Comunque per capire bene questa piccola Africa brasiliana bisogna confrontarla con il resto della nazione. Partiamo da un cult, il carnevale brasiliano.

Mentre quello sfavillante di Rio resta in balia di maschere e costumi luccicanti di paillettes, il carnevale di Salvador ha un suo carattere distinto, più da vivere che da vedere.

È diventato la festa di strada più grande del pianeta entrando nel libro dei Guinness con un milione di presenze per le vie, e sta trovando grazie ad una nuova, curiosa moda, una crescita costante.

“Oggi ne ho baciati 6 – si può sentire dire a un giovane, indipendentemente dal sesso, mentre l’amico o l’amica di turno gli risponde – Io invece sono arrivato a 10″.

La moda è quella di fermare per strada chi ti piace e baciarlo a più non posso.

E se per alcuni la situazione può risultare divertente, per altri la promiscuità che ne nasce viaggia al limite con l’imbarazzo. Le belle turiste sono avvisate. Questo è il bahiano, queste sono le radici nere, più irriverenti e rumorose di altri “colored”, sebbene i conti vengano poi riequilibrati con la disponibilità. Qua se la gente ti sorride lo fa con il cuore perché nello Stato di Bahia la fabbrica del sorriso non esiste.

Ritroviamo l’influenza africana anche negli angoli più visitati dai turisti, come il Pelourinho di Salvador, quartiere Patrimonio dell’Umanità al quale si può accedere prendendo l’Elevator Lacerda, spettacolare ascensore che vi trasferirà dalla parte cittadina bassa a quella alta.

Ma prima di buttarsi nei suoi storici viottoli, vale la pena visitare il Convento di San Francesco, un trionfo di barocco ricoperto d’oro zecchino, esplosione di colori che passa dal celeste degli azulejos, caratteristiche mattonelle di ceramica dipinte, al giallo dell’oro della Cattedrale e al nero del palissandro intarsiato degli armadi della sacrestia.

Nessun portoghese mancherebbe mai questa tappa: una serie di azulejos raffigura com’era Lisbona prima di venire distrutta dal terribile terremoto del 1755, unica e rara testimonianza.

Dopo l’edificio più opulento, il Brasile africano sarà ancora più evidente. Vi farete largo tra ragazzini decisi a rifilarvi souvenir, ma non a ritmo di samba perchè qui non ne esiste scuola, ma a ritmo di musica percussiva, come quella dei gruppi afro Oludum e Timbalada.

Dribblerete le mulatas in costume d’epoca schiavista che per una foto ricordo vi chiederanno qualche real e lascerete alle vostre spalle decine di scuole di Capoeira, rituale tra danza, canto e arte marziale. Prova che l’Africa cadenza forte il suo battito.

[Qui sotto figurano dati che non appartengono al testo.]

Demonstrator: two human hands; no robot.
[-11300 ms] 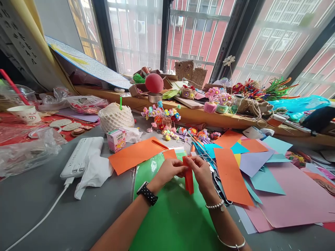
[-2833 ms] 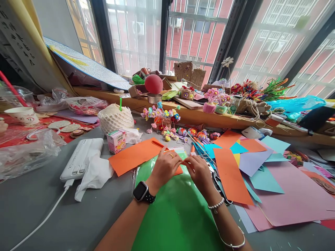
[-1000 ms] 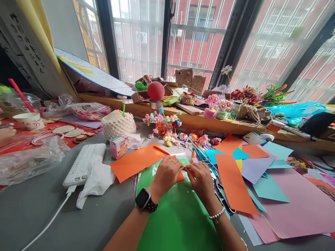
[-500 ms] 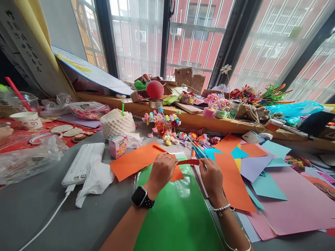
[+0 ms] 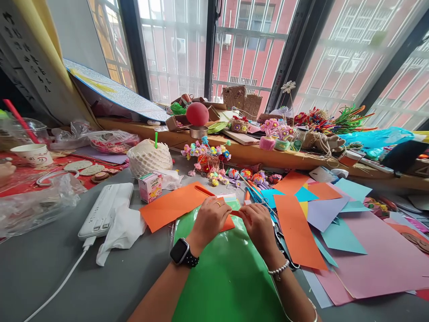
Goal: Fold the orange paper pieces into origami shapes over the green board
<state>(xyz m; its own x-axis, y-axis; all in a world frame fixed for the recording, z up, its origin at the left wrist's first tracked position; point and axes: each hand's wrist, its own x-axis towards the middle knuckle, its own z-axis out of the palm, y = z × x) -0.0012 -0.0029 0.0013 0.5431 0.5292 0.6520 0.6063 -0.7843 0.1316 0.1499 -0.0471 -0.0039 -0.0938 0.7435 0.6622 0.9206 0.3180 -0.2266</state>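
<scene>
A narrow orange paper strip (image 5: 236,213) is stretched between my two hands above a green folder (image 5: 228,273). My left hand (image 5: 209,219), with a ring and a black watch, pinches its left end. My right hand (image 5: 259,226), wearing a beaded bracelet, pinches the other end close by, so only a short piece of the strip shows. Beneath my left fingers, a small orange paper piece (image 5: 228,223) lies on the folder. A larger orange sheet (image 5: 174,206) rests left of my left hand. Blue-handled scissors (image 5: 256,192) lie beyond my right hand, partly covered.
Orange, blue and purple papers cover the right side, over a pink sheet (image 5: 378,250). To the left are a white power bank (image 5: 105,208) with a cable, a crumpled tissue (image 5: 125,228) and a small pink box (image 5: 150,188). Paper flowers (image 5: 208,156) stand at the back.
My right hand has moved left toward my left hand, and the visible stretch of the orange strip is shorter. My left hand has barely shifted.
</scene>
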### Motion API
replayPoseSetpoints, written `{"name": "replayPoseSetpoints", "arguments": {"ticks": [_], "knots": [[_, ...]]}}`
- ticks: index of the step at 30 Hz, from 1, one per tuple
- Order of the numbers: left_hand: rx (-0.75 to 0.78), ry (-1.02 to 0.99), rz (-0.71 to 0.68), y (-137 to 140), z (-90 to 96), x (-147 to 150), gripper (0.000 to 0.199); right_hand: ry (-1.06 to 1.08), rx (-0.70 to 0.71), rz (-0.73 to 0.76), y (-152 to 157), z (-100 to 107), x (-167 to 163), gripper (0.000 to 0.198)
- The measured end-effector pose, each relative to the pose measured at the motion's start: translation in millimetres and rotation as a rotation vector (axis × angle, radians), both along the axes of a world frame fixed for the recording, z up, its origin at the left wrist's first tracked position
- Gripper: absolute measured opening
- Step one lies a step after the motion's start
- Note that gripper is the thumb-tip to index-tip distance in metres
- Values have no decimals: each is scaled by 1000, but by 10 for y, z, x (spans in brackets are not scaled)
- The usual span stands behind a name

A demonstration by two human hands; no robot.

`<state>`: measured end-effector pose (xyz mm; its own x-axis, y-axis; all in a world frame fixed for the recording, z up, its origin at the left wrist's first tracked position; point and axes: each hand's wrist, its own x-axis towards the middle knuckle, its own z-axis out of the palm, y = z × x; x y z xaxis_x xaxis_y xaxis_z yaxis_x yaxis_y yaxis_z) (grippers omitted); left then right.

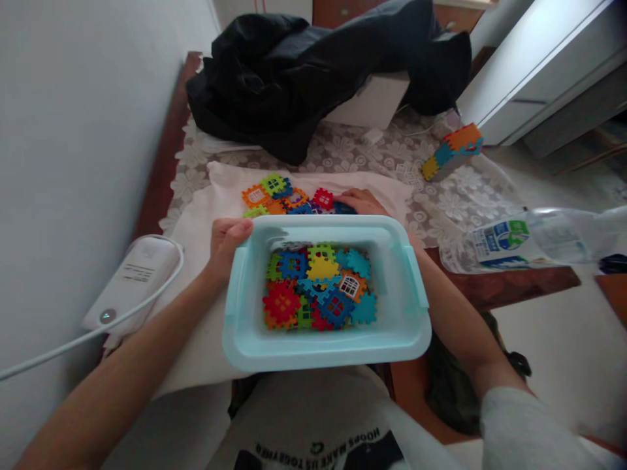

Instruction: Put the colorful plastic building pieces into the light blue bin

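A light blue plastic tub [326,352] is held tilted in front of my body. In it lie interlocking building tiles [323,267] in red, blue, green, yellow and orange, some with window shapes. The left hand [230,241] grips the tub's upper left corner, thumb on the rim. Beyond the tub, my right hand [362,201] reaches over a loose pile of tiles [277,196] on the white cloth. Its fingers stretch out beside a red tile [323,198] and a dark blue piece. The tub's rim hides part of that hand and of the pile.
A built block of tiles [453,153] stands on the lace tablecloth at the back right. A clear plastic bottle [539,238] lies at the right edge. On the left is a white power device [140,281] with a cable. Black fabric [313,65] covers the back.
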<state>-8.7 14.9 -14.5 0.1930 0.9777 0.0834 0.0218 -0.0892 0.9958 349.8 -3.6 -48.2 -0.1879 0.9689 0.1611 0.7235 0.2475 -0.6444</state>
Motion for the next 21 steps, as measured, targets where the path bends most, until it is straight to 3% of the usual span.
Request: {"name": "replayPoseSetpoints", "arguments": {"ticks": [2, 4, 7, 12, 18, 21], "knots": [[-7, -8, -10, 0, 13, 6, 62, -144, -21, 46, 9, -82, -4, 40], [-9, -13, -4, -5, 28, 14, 58, -153, 15, 55, -15, -114, -21, 36], [-10, -23, 7, -15, 34, 18, 57, -70, 77, 79, -48, -105, -31, 31], [-15, 4, 3, -18, 1, -3, 59, 93, 8, 120, -37, 17, -29, 37], [-17, 2, -26, -18, 15, -18, 64, 318, -57, 29, -99, 137, -106, 31], [-20, -9, -39, -24, 25, -18, 66, 348, -24, -31, -124, 133, -131, 34]]}}
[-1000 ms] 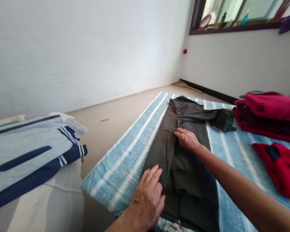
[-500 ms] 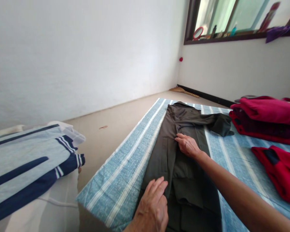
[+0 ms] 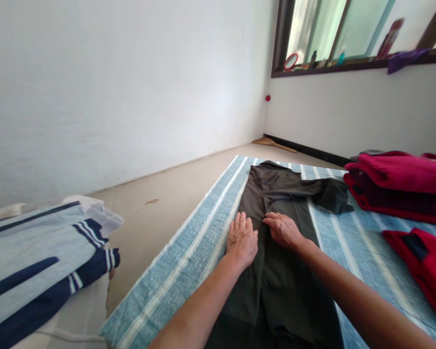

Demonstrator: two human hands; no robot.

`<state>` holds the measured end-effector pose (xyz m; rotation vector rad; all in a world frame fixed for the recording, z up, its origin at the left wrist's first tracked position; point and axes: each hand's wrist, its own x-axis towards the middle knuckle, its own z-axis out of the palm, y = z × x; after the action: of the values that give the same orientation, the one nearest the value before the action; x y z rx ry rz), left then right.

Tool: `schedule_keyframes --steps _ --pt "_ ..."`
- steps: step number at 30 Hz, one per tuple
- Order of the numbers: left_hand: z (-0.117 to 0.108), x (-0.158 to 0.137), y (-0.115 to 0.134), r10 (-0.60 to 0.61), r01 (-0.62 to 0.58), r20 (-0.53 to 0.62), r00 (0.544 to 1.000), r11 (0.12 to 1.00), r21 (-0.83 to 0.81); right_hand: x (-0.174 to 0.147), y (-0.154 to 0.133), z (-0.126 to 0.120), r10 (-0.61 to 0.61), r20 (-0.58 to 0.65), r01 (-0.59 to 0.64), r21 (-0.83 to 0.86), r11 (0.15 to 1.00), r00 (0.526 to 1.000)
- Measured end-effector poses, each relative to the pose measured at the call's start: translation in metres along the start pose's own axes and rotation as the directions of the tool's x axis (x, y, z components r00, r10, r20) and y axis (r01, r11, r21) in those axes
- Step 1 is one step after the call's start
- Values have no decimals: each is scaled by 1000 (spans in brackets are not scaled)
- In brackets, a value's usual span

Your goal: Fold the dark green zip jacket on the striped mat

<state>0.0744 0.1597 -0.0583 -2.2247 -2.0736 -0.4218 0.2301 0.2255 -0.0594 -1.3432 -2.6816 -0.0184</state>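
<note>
A long dark olive coat (image 3: pixel 283 286) lies lengthwise, its collar at the far end. One side is folded inward over the body, and a sleeve (image 3: pixel 325 194) sticks out to the right. My left hand (image 3: pixel 242 238) rests flat on the coat's left part, fingers stretched out and holding nothing. Just right of it, my right hand (image 3: pixel 284 230) pinches the edge of the folded-over layer between thumb and fingers. The coat's near end runs out of the bottom of the view.
Beneath the coat is a blue-and-white striped sheet (image 3: pixel 181 271). Folded red and maroon clothes (image 3: pixel 403 174) are stacked at the right, a red garment (image 3: pixel 425 261) nearer. A light grey jacket with navy sleeves (image 3: pixel 32 257) lies at the left. Farther back are a white wall and a window (image 3: pixel 356 34).
My left hand has slid forward along the coat, from near its lower part up beside my right hand. My right hand keeps its place at the edge. The view has tilted slightly.
</note>
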Motion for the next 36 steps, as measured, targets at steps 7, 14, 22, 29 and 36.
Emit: schedule_keyframes --steps 7,14,22,29,36 --pt "30 -4 -8 7 -7 -18 1000 999 50 42 24 -7 270 -86 -277 -83 957 959" --pt "26 -4 -9 18 -16 -44 999 999 45 77 40 -15 206 -27 -208 -157 966 978" --pt "24 -1 -9 32 -32 17 999 999 23 72 54 -14 211 -7 -209 -162 964 978" --pt "6 -13 -7 45 -43 136 990 999 -20 53 15 -9 50 -74 -54 -59 997 996" --pt "4 -29 -11 109 -97 210 972 993 -67 41 8 20 68 -26 -66 66 996 997"
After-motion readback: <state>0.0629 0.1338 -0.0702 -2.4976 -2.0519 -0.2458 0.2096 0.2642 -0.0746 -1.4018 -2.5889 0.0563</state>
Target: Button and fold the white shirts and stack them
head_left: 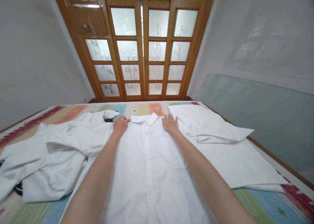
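A white button-up shirt lies front side up before me, its collar at the far end and its button strip running toward me. My left hand is closed at the shirt's left shoulder, fingers curled over and thumb by the collar. On the opposite shoulder rests my right hand, laid flat with its fingers apart. Both forearms reach over the shirt's sides, hiding parts of its edges.
To the left lies a crumpled white garment with dark patterned cloth showing from under it. Another white garment is spread at the right. Beneath everything is a colourful striped bed cover. A pale green panel borders the right side; wooden glazed doors stand behind.
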### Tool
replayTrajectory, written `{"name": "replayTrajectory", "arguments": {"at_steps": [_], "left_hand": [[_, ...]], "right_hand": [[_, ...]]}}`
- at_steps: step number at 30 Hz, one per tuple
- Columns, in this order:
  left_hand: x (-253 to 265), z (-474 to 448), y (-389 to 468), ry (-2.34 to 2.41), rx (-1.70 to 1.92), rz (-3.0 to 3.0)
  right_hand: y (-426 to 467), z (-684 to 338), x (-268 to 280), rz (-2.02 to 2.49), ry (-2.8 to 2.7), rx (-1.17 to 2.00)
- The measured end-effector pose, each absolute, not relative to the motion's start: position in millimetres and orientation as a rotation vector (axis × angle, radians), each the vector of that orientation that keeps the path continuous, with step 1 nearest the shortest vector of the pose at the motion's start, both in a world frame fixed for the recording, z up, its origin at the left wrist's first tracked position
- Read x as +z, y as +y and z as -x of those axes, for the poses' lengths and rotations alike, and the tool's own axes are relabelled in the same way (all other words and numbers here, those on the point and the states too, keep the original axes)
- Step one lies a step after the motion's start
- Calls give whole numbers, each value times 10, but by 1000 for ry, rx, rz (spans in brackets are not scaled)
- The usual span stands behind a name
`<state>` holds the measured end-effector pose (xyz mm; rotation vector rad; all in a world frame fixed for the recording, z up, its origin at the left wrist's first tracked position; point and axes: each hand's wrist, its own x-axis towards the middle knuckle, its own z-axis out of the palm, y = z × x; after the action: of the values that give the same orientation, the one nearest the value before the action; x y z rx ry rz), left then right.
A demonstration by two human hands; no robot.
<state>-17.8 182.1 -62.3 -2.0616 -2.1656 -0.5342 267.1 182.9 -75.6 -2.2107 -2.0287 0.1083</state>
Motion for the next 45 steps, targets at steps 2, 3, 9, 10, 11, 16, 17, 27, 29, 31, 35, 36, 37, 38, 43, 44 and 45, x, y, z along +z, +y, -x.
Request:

Passeggiando tra i tipici quadri dalle strette casupole coloratissime, incontrerete i bahiani della kalajè, donne e uomini venditori di piatti africani, il cui nome arriva da un passato a base di fagioli.

Nei loro menu non scritti si può scegliere tra gli acarajé, frittelle ripiene, i vatapà, una farina di pane, noccioline e gamberetti secchi, la moqueca, zuppa di frutti di mare cotta nel dendé, un olio molto denso che serve per friggere e qualche dolce a base di tapioca e cocco.

I Kalajèhiani vendono anche cartocci di cibo a 1 solo real, sovente l’unico pasto giornaliero dei meno abbienti, tra l’altro decisamente poco molesti.

“E siccome a Bahia nella miseria ci si inciampa per strada noterete le inferriate a tutte le finestre, comprese quelle al piano terreno di ogni quartiere perchè per tanto si possa essere in basso ci sarà sempre qualcuno che possiede meno.

Sarà quindi l’idea di un Brasile inaspettato a mettere la voglia di andarci, magari dando ascolto allo scrittore brasiliano Jorge Amado che parla di “un popolo meticcio, cordiale, povero, sensibile e civilizzato che abita un paesaggio da sogno” e che nei suoi libri si sofferma particolarmente sulla magia misteriosa del luogo sottolineando che qui “niente è riconducibile al resto della nazione”.